Please print the full listing below exactly, but not the pictures in it.
______
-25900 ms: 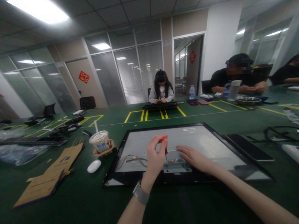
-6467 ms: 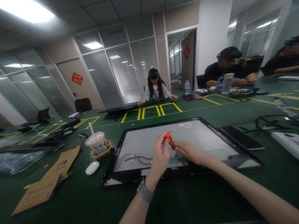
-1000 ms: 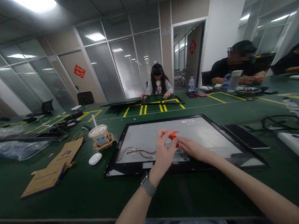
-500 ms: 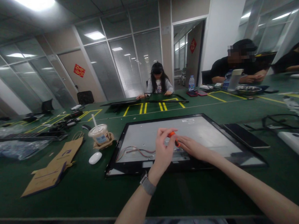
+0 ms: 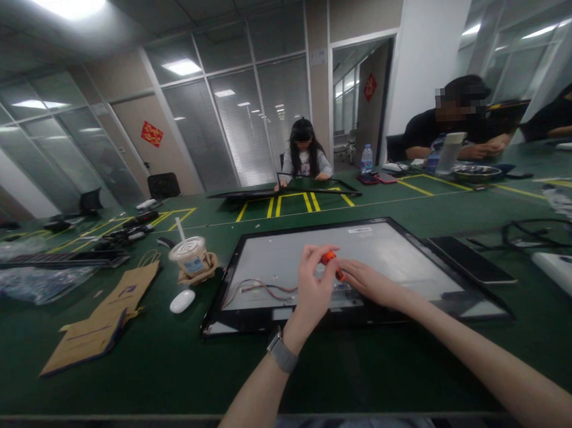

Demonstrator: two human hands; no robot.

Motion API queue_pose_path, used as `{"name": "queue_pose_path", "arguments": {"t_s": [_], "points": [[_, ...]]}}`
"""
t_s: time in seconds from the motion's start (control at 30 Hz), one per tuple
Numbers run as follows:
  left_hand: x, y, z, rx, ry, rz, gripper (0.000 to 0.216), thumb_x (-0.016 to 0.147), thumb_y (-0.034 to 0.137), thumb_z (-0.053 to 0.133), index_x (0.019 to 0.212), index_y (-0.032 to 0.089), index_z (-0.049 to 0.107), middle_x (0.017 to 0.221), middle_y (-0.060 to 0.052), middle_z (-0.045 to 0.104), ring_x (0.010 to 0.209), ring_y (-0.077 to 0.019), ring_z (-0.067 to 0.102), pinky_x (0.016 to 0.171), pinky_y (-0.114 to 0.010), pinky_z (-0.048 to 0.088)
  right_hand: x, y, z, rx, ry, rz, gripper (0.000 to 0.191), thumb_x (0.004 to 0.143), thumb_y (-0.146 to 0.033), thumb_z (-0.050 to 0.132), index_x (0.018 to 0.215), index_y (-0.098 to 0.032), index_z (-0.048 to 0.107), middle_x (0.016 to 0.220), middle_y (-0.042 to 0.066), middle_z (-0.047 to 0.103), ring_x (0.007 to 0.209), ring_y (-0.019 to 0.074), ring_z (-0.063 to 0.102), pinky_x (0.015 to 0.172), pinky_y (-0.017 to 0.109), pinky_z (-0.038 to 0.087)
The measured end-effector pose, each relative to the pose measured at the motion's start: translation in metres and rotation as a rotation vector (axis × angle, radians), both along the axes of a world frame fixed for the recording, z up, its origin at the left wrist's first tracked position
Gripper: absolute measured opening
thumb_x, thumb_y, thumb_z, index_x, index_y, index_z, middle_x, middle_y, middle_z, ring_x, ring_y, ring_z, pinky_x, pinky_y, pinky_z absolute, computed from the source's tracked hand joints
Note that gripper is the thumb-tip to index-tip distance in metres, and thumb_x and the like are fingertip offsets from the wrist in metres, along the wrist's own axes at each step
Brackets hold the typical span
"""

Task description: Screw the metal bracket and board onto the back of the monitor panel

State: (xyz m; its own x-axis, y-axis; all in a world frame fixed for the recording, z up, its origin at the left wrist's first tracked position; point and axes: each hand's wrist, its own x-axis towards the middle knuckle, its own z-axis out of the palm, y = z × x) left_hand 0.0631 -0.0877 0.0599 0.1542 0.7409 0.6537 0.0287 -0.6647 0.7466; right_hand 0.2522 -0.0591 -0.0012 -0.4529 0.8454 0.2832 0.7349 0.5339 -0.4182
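Note:
A monitor panel (image 5: 393, 250) lies back-up on the green table, a grey sheet in a black frame. Red and dark wires (image 5: 256, 287) run across its near left part. My left hand (image 5: 313, 286), a watch on its wrist, pinches the top of a small orange-handled screwdriver (image 5: 330, 260) over the panel's near middle. My right hand (image 5: 366, 280) rests on the panel just right of the tool, its fingers closed around the lower part of the screwdriver. The tip is hidden behind my hands.
A lidded drink cup (image 5: 191, 256), a white mouse (image 5: 182, 301) and a flattened paper bag (image 5: 100, 319) lie left of the panel. A dark phone (image 5: 470, 260), cables (image 5: 531, 236) and a white device (image 5: 567, 274) lie right. Across the table a person (image 5: 303, 155) handles a black frame; others sit far right.
My hands have stayed in place on the screwdriver, with its orange handle turning slightly. The person opposite has shifted the black frame on the table.

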Motion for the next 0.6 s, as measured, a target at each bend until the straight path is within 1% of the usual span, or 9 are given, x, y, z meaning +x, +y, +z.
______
Solution to this problem
-25900 ms: 
-6467 ms: 
-1000 ms: 
-500 ms: 
+0 ms: 

Demonstrator: two human hands; no robot.

Motion API queue_pose_path, used as `{"name": "queue_pose_path", "arguments": {"t_s": [_], "points": [[_, ...]]}}`
"""
t_s: time in seconds from the motion's start (control at 30 Hz), one per tuple
Numbers run as follows:
  left_hand: x, y, z, rx, ry, rz, gripper (0.000 to 0.216), thumb_x (-0.016 to 0.147), thumb_y (-0.034 to 0.137), thumb_z (-0.053 to 0.133), index_x (0.019 to 0.212), index_y (-0.032 to 0.089), index_z (-0.049 to 0.107), middle_x (0.017 to 0.221), middle_y (-0.060 to 0.052), middle_z (-0.045 to 0.104), ring_x (0.010 to 0.209), ring_y (-0.077 to 0.019), ring_z (-0.067 to 0.102), pinky_x (0.016 to 0.171), pinky_y (-0.114 to 0.010), pinky_z (-0.048 to 0.088)
  right_hand: x, y, z, rx, ry, rz, gripper (0.000 to 0.191), thumb_x (0.004 to 0.143), thumb_y (-0.146 to 0.033), thumb_z (-0.050 to 0.132), index_x (0.018 to 0.215), index_y (-0.098 to 0.032), index_z (-0.048 to 0.107), middle_x (0.016 to 0.220), middle_y (-0.042 to 0.066), middle_z (-0.047 to 0.103), ring_x (0.007 to 0.209), ring_y (-0.019 to 0.074), ring_z (-0.063 to 0.102), pinky_x (0.015 to 0.172), pinky_y (-0.017 to 0.109), pinky_z (-0.038 to 0.087)
The measured end-effector pose, each relative to the pose measured at the motion's start: translation in metres and rotation as a rotation vector (axis × angle, radians), both along the axes of a world frame fixed for the recording, z up, its origin at the left wrist's first tracked position
Gripper: absolute measured opening
thumb_x, thumb_y, thumb_z, index_x, index_y, index_z, middle_x, middle_y, middle_z, ring_x, ring_y, ring_z, pinky_x, pinky_y, pinky_z absolute, computed from the source's tracked hand joints
Note that gripper is the thumb-tip to index-tip distance in metres, and thumb_x and the like are fingertip offsets from the wrist in metres, along the wrist's own axes at each step
Brackets hold the typical span
"""

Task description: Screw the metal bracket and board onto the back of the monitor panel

State: (xyz m; its own x-axis, y-axis; all in a world frame fixed for the recording, z up, its origin at the left wrist's first tracked position; point and axes: each hand's wrist, its own x-axis towards the middle knuckle, its own z-axis out of the palm, y = z × x) left_hand 0.0631 -0.0877 0.0599 0.1542 0.7409 0.6537 0.0287 -0.6647 0.7466; right_hand 0.2522 -0.0591 -0.0012 -0.4529 0.8454 0.2832 0.7349 0.5339 -0.4182
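Note:
A monitor panel (image 5: 393, 250) lies back-up on the green table, a grey sheet in a black frame. Red and dark wires (image 5: 256, 287) run across its near left part. My left hand (image 5: 313, 286), a watch on its wrist, pinches the top of a small orange-handled screwdriver (image 5: 330, 260) over the panel's near middle. My right hand (image 5: 366, 280) rests on the panel just right of the tool, its fingers closed around the lower part of the screwdriver. The tip is hidden behind my hands.
A lidded drink cup (image 5: 191, 256), a white mouse (image 5: 182, 301) and a flattened paper bag (image 5: 100, 319) lie left of the panel. A dark phone (image 5: 470, 260), cables (image 5: 531, 236) and a white device (image 5: 567, 274) lie right. Across the table a person (image 5: 303, 155) handles a black frame; others sit far right.
My hands have stayed in place on the screwdriver, with its orange handle turning slightly. The person opposite has shifted the black frame on the table.
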
Motion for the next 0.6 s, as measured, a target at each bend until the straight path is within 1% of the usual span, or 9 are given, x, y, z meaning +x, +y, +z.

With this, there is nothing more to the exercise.